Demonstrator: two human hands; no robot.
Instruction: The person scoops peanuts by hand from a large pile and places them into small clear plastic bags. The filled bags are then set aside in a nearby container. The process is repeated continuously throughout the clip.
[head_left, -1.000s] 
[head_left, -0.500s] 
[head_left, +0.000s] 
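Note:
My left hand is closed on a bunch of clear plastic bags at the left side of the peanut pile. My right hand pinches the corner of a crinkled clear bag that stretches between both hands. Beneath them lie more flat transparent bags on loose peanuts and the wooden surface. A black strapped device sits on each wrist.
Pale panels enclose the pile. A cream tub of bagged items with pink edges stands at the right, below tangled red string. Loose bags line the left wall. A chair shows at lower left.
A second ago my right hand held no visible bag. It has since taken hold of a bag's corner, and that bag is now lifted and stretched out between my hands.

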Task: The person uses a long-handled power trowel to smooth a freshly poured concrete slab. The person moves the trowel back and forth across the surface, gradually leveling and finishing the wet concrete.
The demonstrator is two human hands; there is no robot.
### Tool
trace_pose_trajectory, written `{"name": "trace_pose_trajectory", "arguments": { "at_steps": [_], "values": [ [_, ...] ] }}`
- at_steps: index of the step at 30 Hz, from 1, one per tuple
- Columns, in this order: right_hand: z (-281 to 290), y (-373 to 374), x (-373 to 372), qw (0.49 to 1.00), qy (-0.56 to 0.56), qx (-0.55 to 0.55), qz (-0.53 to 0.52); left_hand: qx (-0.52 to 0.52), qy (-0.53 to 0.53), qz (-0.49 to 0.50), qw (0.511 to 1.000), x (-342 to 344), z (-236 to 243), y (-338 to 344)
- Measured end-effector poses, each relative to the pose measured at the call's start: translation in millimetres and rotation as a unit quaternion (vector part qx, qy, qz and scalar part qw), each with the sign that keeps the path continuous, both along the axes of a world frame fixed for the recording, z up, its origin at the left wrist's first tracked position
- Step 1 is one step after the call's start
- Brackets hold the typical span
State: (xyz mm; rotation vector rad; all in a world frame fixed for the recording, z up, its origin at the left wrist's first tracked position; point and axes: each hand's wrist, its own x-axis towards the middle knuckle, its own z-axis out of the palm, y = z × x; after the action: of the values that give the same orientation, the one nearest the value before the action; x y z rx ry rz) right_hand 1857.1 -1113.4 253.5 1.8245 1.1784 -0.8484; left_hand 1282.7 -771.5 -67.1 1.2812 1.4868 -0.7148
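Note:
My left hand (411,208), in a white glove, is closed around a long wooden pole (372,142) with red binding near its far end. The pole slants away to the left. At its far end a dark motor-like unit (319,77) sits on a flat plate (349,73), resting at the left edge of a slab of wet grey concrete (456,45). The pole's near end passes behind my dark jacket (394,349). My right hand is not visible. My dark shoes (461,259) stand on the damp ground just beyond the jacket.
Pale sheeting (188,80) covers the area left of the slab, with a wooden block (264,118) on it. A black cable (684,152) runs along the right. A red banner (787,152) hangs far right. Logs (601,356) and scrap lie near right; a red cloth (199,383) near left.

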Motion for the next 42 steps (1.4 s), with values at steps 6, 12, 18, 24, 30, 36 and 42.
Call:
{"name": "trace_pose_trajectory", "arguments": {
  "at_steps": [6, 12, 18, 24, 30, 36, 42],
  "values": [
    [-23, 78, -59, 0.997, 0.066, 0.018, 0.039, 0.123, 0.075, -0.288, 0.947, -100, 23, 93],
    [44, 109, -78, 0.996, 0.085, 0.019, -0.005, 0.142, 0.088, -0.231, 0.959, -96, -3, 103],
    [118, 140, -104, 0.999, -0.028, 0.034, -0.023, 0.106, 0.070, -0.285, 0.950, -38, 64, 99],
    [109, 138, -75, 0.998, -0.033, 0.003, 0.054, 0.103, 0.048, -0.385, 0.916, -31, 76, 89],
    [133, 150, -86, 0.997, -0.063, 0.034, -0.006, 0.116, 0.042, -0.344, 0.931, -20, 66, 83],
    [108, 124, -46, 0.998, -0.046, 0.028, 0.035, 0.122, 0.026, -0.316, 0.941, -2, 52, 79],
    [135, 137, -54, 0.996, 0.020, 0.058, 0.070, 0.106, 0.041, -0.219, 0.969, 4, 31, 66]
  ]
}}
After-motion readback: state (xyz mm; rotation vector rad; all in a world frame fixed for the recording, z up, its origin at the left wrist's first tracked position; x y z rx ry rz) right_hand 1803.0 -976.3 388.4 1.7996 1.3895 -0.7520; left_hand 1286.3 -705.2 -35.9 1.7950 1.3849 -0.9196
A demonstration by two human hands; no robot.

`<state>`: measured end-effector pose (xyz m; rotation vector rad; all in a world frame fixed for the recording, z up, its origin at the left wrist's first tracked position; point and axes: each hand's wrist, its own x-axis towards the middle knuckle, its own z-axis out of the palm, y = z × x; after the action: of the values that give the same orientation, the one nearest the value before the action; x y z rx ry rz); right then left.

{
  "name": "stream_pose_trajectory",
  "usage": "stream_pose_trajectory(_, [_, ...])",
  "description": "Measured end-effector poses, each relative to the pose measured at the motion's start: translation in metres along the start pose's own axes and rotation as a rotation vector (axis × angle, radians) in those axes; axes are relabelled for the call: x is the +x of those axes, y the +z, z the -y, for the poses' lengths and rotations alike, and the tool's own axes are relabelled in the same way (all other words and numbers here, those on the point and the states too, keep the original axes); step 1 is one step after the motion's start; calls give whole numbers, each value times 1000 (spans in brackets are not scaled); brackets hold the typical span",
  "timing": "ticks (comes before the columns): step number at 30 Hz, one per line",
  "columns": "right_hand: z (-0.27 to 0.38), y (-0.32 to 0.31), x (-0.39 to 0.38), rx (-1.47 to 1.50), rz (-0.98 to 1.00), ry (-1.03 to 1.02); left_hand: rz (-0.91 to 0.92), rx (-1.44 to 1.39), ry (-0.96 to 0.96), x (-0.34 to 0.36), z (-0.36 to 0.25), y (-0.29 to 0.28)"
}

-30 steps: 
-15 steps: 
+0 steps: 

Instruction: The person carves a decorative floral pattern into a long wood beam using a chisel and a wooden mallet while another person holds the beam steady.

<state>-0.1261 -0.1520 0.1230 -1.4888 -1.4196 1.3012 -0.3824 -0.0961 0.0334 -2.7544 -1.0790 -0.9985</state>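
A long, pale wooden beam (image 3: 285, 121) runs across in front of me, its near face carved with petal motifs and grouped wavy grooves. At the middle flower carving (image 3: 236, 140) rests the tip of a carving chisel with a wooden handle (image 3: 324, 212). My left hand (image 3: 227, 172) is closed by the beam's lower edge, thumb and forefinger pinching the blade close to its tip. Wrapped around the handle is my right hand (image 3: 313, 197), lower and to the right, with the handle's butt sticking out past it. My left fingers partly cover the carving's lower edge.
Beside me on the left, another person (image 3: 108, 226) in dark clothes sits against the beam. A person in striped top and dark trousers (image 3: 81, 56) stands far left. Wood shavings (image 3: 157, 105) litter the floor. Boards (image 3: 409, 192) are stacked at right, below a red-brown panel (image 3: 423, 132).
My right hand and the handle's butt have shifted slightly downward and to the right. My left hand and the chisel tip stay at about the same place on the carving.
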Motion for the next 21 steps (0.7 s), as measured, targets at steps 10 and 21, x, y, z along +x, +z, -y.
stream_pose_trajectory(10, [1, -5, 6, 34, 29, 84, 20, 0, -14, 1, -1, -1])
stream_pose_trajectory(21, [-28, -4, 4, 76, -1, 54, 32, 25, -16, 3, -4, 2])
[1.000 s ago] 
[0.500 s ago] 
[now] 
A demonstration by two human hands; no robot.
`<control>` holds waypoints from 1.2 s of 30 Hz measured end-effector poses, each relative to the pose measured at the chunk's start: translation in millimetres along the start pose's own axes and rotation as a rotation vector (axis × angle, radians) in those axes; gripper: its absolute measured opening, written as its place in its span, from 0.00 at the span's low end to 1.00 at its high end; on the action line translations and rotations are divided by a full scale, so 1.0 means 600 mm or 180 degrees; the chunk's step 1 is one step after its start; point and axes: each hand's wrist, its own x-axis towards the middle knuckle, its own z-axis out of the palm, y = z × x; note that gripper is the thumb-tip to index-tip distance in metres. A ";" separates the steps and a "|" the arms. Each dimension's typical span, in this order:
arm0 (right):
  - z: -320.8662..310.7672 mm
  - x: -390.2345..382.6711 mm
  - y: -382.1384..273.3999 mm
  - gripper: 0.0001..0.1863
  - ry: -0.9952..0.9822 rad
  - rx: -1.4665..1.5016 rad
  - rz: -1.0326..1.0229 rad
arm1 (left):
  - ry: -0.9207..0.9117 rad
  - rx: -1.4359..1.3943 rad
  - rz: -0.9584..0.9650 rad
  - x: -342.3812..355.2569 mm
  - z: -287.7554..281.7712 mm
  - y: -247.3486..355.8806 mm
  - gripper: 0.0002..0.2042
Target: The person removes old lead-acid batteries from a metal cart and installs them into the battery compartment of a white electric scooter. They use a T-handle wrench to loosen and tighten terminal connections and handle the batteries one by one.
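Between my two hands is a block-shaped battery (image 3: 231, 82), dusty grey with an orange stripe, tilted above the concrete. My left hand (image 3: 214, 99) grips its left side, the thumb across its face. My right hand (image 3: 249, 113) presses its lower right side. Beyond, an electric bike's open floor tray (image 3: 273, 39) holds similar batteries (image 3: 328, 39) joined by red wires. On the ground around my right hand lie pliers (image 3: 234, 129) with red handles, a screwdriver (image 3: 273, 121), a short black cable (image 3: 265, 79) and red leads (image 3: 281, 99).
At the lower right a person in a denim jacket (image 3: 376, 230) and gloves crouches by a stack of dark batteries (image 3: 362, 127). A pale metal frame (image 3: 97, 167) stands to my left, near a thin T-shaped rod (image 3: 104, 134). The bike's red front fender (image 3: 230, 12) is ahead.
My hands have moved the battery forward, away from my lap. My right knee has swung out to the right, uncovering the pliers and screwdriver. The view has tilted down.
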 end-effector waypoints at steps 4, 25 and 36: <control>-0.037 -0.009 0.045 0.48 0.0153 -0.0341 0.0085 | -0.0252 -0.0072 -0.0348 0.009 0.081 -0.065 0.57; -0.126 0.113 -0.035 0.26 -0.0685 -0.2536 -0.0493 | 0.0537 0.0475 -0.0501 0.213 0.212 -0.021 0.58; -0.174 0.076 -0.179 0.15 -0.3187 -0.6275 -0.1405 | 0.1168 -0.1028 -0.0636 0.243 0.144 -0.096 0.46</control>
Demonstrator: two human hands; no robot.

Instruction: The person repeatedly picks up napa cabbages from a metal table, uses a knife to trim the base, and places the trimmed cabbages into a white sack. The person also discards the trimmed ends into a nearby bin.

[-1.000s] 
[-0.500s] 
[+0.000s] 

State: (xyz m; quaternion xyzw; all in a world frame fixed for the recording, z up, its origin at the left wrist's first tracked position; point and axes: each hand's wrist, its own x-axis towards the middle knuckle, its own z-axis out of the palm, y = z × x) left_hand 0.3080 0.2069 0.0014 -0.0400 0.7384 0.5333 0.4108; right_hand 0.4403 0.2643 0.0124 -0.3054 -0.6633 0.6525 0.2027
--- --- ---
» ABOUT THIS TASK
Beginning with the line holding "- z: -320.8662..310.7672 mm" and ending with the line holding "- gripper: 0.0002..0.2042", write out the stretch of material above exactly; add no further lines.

» OUTPUT OF THE TASK
  - z: -320.8662..310.7672 mm
  - x: -390.2345..382.6711 mm
  - y: -382.1384..273.3999 mm
  - gripper: 0.0001..0.1863
  - ry: -0.9952..0.9822 rad
  - rx: -1.4665..1.5016 rad
  - rz: -1.0326..1.0229 rad
arm1 (left):
  - ry: -0.9207..0.9117 rad
  - rx: -1.4359..1.3943 rad
  - rz: -0.9584..0.9650 rad
  - x: -342.3812..355.2569 mm
  - z: -287.7554..281.7712 mm
  - y: -247.3486..355.8806 mm
  - gripper: 0.0002..0.2042

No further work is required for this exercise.